Fermentation or anaerobic metabolism is less efficient than aerobic metabolism. Apoptosis is a gene-directed program has had profound implications for our understanding of developmental biology and tissue homeostasis, for it implies that cell numbers can be regulated by factors that influence cell survival as well as those that control proliferation and differentiation. Apoptosis is also called programmed cell death which occurs in multi cellular organisms.
Biochemical events lead to characteristic cell changes morphology and death. The changes due to apoptosis including cell shrinkage, membrane blebbing, chromatin condensation, nuclear fragmentation and global mRNA decay. The cells die due to apoptosis in the average human adult is between 50 and 70 billion and for average child, approximately 20 billion to 30 billion cells die a day.
The muscular system is the biological system of humans which produces movement.
The muscular system is controlled by the nervous system, although some muscles, like cardiac muscle, can be completely autonomous. Muscle is contractile tissue and is derived from the mesodermal layer of embryonic germ cells. Its functions are locomotion, vasoconstriction and vasodilatation, peristalsis, cardiac motion, posture maintenance, heat generation. It also contributes to blood glucose balance by storing energy as glycogen. Indirectly it contributes to the well-being of the organism by simply allowing a person to move about by having our skin intact to muscles help us with our facial expressions.
In the nervous system it helps monitor body position. Muscles provide us with protecting our endocrine glands and digestive organs. Muscles also aid in moving blood through veins, protect deep blood vessels and help the lymphatic system move lymph.

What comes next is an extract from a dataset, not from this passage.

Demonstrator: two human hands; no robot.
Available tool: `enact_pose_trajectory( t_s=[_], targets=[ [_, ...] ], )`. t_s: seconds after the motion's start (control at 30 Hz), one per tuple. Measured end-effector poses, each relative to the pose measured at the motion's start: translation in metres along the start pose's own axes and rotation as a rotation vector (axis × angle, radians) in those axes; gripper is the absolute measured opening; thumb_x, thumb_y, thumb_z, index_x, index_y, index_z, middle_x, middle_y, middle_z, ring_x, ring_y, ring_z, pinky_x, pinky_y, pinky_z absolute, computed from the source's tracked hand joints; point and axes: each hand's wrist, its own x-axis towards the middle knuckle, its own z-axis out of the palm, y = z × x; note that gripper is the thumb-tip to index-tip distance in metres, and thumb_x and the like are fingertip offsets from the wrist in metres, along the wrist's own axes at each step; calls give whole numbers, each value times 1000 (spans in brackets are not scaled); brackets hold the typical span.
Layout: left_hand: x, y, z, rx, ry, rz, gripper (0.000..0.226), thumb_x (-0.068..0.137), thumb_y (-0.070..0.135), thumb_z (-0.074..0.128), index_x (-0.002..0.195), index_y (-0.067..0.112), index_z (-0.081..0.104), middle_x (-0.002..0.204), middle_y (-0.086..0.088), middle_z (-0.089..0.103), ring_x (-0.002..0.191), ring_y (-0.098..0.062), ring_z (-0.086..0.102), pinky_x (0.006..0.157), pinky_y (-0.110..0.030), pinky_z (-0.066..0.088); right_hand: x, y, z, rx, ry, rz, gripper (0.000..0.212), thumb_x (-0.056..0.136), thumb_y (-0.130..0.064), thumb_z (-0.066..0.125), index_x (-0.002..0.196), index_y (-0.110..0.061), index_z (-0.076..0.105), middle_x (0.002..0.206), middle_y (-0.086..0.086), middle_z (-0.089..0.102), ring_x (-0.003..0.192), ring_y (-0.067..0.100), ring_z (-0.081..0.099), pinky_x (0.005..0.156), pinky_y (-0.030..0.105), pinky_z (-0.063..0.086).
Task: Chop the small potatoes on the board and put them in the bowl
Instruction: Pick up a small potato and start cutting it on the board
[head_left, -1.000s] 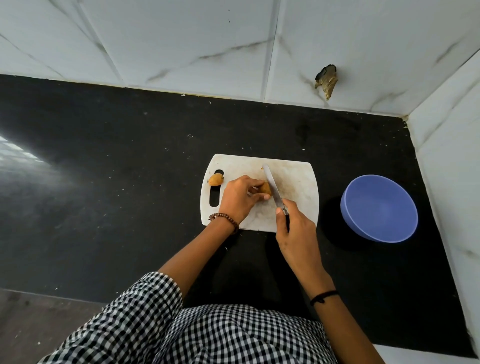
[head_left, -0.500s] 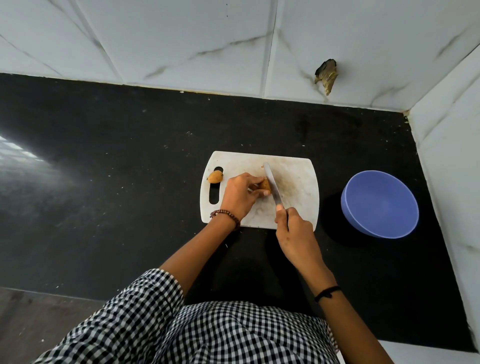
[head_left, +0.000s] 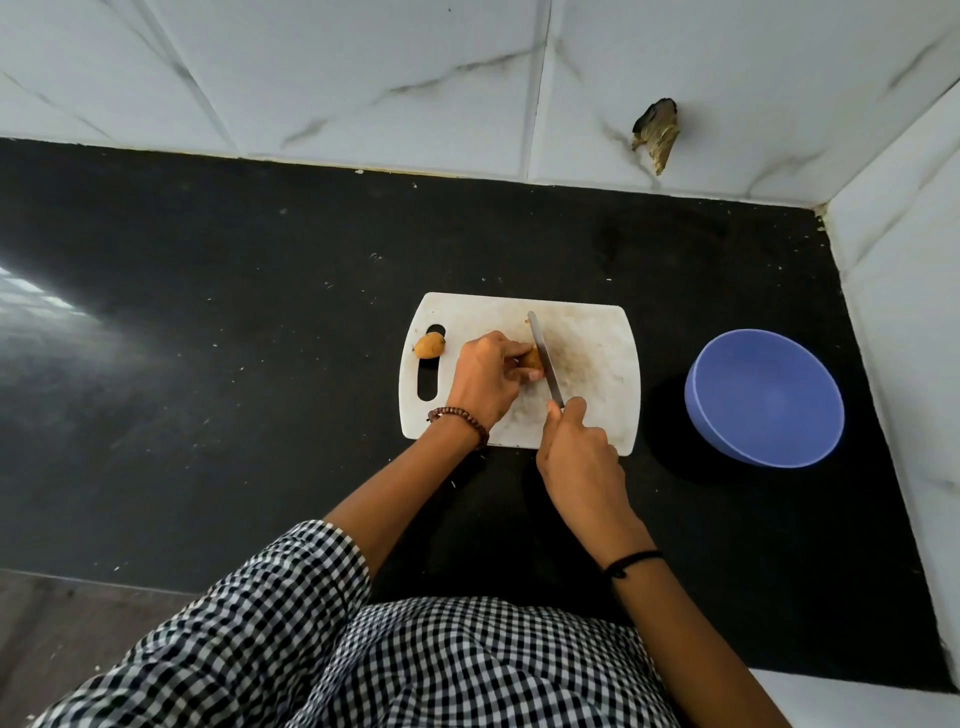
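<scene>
A white cutting board (head_left: 592, 332) lies on the black counter. My left hand (head_left: 485, 379) pins a small brown potato (head_left: 532, 360) to the middle of the board, fingers curled over it. My right hand (head_left: 576, 452) grips the handle of a knife (head_left: 544, 358), whose blade lies against the potato's right side. A second small potato (head_left: 429, 346) rests by the board's handle slot at the left edge. The blue bowl (head_left: 763, 397) stands to the right of the board, apart from it, and looks empty.
The black counter (head_left: 208, 364) stretches far to the left. White marble tiles form the back wall (head_left: 363, 78) and the right wall (head_left: 909, 312), close beside the bowl. A brown broken patch (head_left: 655, 130) marks the back wall.
The knife blade has shifted slightly along the potato under my right hand. My left hand stays on the potato. The view has shifted a little.
</scene>
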Motion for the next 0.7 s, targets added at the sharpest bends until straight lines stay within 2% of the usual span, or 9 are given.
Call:
enact_pose_trajectory(
  t_s=[0.1,0.23,0.4,0.57,0.7],
  targets=[
    [1,0,0,12,-12,16,18,81,6,72,98,11,75,92,-4,67,78,-10,62,75,-4,45,10,-3,-3,3,-18,-15,40,108,-37,27,133,-7,37,93,10,60,80,27,64,65,36,49],
    [1,-5,1,17,4,6,17,82,7,71,98,11,75,91,-3,67,78,-9,61,70,1,41,21,-8,-8,15,-61,-35,38,108,-38,27,131,-9,36,103,13,62,88,30,64,68,39,49],
    [0,-9,0,-31,19,-4,20,79,14,76,99,10,75,91,-4,68,83,-14,65,83,-20,52,28,-11,-12,49,-96,-59,40,108,-40,22,127,-10,38,109,16,61,97,36,63,73,43,45],
    [-2,-9,1,-100,40,-48,24,77,10,77,101,8,74,92,-2,67,83,-9,65,80,-6,47,25,-11,-11,90,-106,-42,41,108,-41,21,127,-10,39,111,18,61,100,39,61,76,46,46],
    [-2,-10,1,-95,46,-59,30,76,13,79,105,8,73,98,-5,69,89,-13,65,86,-16,50,13,-4,-6,90,-104,-56,43,108,-39,22,131,-6,37,113,22,60,101,44,60,78,49,46]
  ],
)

The integumentary system is involved in protecting the body from invading microbes mainly by forming a thick impenetrable layer , regulating body temperature through sweating and vasodilation, or shivering and piloerection goose bumps , and regulating ion balances in the blood. A change in blood flow is produced due to stimulation of mast cells.
It also helps synthesize vitamin D which interacts with calcium and phosphorus absorption needed for bone growth and maintenance.
Hair on the skin guards entrance into the nasal cavity or other orifices preventing invaders of getting further into our bodies.